*ABOUT THIS EXERCISE*
How many of the lines below hold "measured"? Only the number, please.

*INFORMATION SUPPLIED*
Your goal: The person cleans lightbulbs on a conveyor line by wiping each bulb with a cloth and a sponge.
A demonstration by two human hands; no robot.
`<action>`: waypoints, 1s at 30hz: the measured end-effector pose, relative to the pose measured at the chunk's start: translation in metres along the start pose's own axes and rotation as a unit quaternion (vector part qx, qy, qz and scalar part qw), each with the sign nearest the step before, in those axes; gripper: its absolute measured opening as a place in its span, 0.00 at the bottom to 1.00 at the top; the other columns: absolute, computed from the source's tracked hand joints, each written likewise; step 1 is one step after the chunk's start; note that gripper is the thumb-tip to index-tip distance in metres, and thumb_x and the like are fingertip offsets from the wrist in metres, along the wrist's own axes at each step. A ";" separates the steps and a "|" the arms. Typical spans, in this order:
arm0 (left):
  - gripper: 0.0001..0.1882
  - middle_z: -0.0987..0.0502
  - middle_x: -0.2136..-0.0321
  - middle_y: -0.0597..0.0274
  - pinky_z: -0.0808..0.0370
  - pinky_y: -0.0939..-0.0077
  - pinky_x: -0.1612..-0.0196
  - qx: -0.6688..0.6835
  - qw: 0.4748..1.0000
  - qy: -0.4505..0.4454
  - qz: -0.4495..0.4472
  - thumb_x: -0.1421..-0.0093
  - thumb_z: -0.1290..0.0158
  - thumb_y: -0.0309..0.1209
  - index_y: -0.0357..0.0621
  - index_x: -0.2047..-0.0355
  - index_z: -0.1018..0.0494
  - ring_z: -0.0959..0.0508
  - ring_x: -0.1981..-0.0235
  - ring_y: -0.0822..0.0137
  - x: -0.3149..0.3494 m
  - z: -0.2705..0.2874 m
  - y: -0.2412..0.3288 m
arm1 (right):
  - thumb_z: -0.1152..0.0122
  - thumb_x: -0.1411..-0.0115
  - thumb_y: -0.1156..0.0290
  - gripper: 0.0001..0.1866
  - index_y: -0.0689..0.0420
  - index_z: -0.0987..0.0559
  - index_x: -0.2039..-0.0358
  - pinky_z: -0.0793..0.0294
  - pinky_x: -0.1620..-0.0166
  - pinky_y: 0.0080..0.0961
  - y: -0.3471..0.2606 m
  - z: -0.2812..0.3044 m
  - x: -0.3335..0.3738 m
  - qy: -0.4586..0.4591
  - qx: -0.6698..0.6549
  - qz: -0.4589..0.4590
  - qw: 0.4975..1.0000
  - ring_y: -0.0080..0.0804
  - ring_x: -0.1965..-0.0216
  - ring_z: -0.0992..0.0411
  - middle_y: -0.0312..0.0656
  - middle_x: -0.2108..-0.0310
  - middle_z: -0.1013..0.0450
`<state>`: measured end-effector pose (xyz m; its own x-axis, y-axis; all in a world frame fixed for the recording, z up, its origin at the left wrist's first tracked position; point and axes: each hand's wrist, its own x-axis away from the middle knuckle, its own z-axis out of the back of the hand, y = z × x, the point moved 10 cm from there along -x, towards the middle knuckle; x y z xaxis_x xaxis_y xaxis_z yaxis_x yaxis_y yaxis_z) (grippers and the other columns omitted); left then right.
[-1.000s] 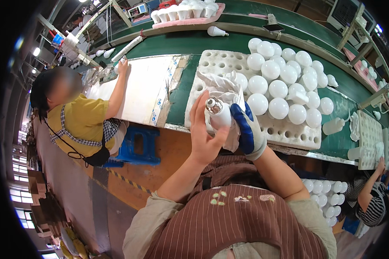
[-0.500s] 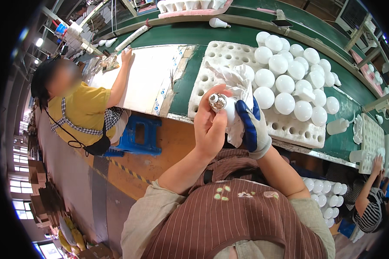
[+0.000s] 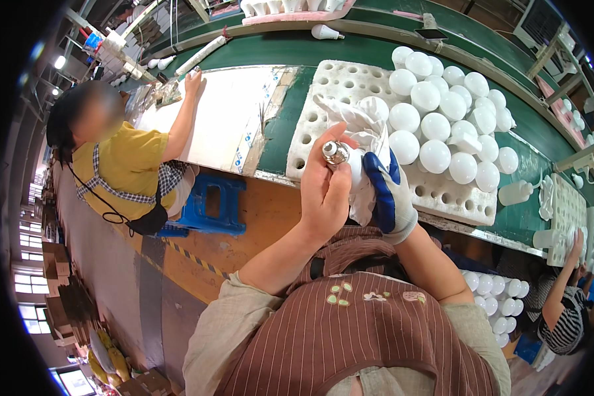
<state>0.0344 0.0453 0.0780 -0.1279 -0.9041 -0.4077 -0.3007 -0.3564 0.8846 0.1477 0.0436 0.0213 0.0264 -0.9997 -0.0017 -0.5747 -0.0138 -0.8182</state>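
In my bare left hand (image 3: 323, 198) is a white light bulb (image 3: 355, 170), its silver screw base pointing up between thumb and fingers. A crumpled white cloth (image 3: 371, 137) lies against the bulb's far side. My right hand (image 3: 391, 201), in a white glove with blue-coated fingers, presses the cloth to the bulb; its fingertips are partly hidden. Just beyond both hands is a white foam tray (image 3: 465, 206) with rows of holes. Many round white bulbs (image 3: 435, 127) stand on its right part.
A person in a yellow shirt (image 3: 122, 162) works at a white board (image 3: 224, 112) on my left, beside a blue stool (image 3: 221, 204). A white bottle (image 3: 515, 193) stands right of the tray. Behind runs a green belt (image 3: 270, 49) carrying a loose bulb (image 3: 326, 32). Another person (image 3: 561, 310) is far right.
Both hands have shifted slightly right with the bulb and cloth. The loose bulb on the far belt has moved a little left.
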 end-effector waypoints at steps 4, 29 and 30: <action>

*RESPONSE AREA*
2